There have been recent initiatives to strengthen and expand pipeline safety regulations and to increase penalties for violations. The Pipeline Safety, Regulatory Certainty, and Job Creation Act was signed into law in early 2012. In addition, the Pipeline and Hazardous Materials Safety Administration (“PHMSA”) has issued new rules to strengthen federal pipeline safety enforcement programs. In 2015, PHMSA proposed to expand its regulations in a number of ways, including through the increased regulation of gathering lines, even in rural areas. In 2016, PHMSA increased its regulations to require crude oil sampling and reporting as an offeror and increased its civil penalty structure.
Air emissions
The Clean Air Act (“CAA”) and comparable state laws and regulations restrict the emission of air pollutants from many sources, including oil and gas operations, and impose various monitoring and reporting requirements. These laws and regulations may require us to obtain pre-approval for the construction or modification of certain projects or facilities expected to produce or significantly increase air emissions, obtain and comply with stringent air permit requirements or utilize specific equipment or technologies to control emissions. Obtaining required air permits can significantly delay the development of certain oil and natural gas projects. Over the next several years, we may be required to incur certain capital expenditures for air pollution control equipment or other air emissions related issues.
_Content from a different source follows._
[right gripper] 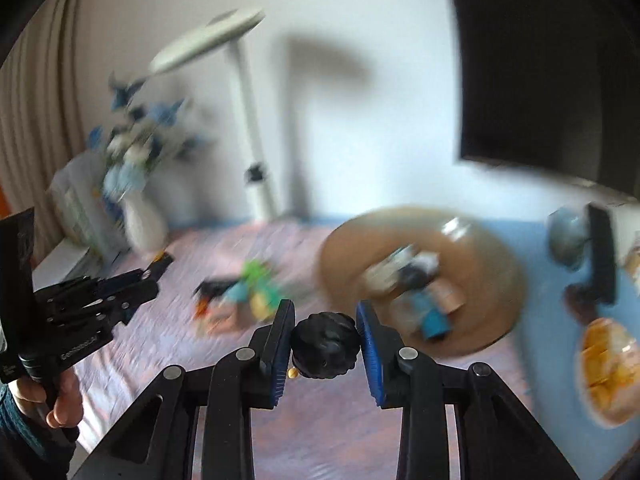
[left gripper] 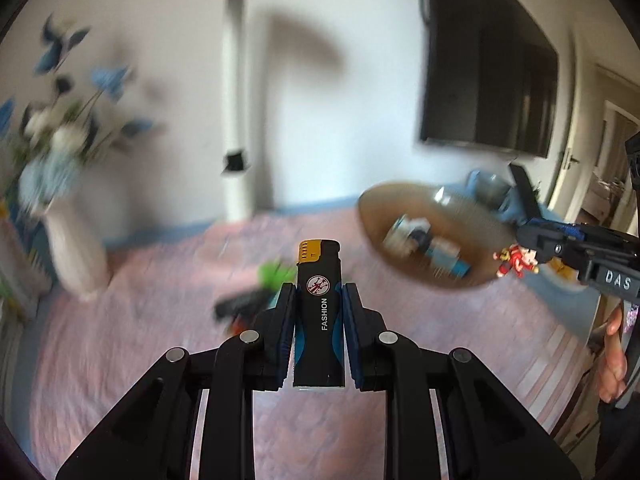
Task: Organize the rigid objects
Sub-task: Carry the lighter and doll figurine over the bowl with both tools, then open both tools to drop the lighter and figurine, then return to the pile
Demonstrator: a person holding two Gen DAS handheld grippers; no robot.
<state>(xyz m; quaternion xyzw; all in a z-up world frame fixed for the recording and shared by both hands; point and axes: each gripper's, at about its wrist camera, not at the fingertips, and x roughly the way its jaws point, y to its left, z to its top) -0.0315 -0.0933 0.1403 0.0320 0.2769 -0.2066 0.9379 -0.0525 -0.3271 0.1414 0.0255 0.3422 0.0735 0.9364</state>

For example, on August 16, 2012, the EPA published final rules under the CAA that subject oil and natural gas production, processing, transmission and storage operations to regulation under the New Source Performance Standards (“NSPS”) and National Emission Standards for Hazardous Air Pollutants (“NESHAP”) programs. With regards to production activities, these final rules require, among other things, the reduction of volatile organic compound emissions from three subcategories of fractured and refractured gas wells for which well completion operations are conducted: wildcat (exploratory) and delineation gas wells; low reservoir pressure non-wildcat and non-delineation gas wells; and all “other” fractured and refractured gas wells. These regulations also establish specific new requirements regarding emissions from production-related wet seal and reciprocating compressors and from certain pneumatic controllers and storage vessels. The EPA issued revised rules in 2013 and 2014 in response to requests for reconsideration of portions the 2012 NSPS and NESHAP rules from industry and the environmental community. As part of that reconsideration, in May 2016, the EPA issued revisions to the NSPS rules focused on achieving additional methane and volatile organic compound reductions from oil and natural gas operations. Among other things, these revisions impose new requirements for leak detection and repair, control requirements for oil well completions, and additional control requirements for gathering, boosting, and compressor stations. On May 26, 2017, the EPA announced a 90-day stay of certain portions of the NSPS standards, which stay was vacated by the U.S. Court of Appeals for the D.C. Circuit on July 3, 2017. The EPA also proposed a two-year stay of the certain portions of the NSPS standards on June 12, 2017. In furtherance of this proposed stay, EPA released two notices of data availability that request information from industry in order to support the 2-year stay of certain requirements.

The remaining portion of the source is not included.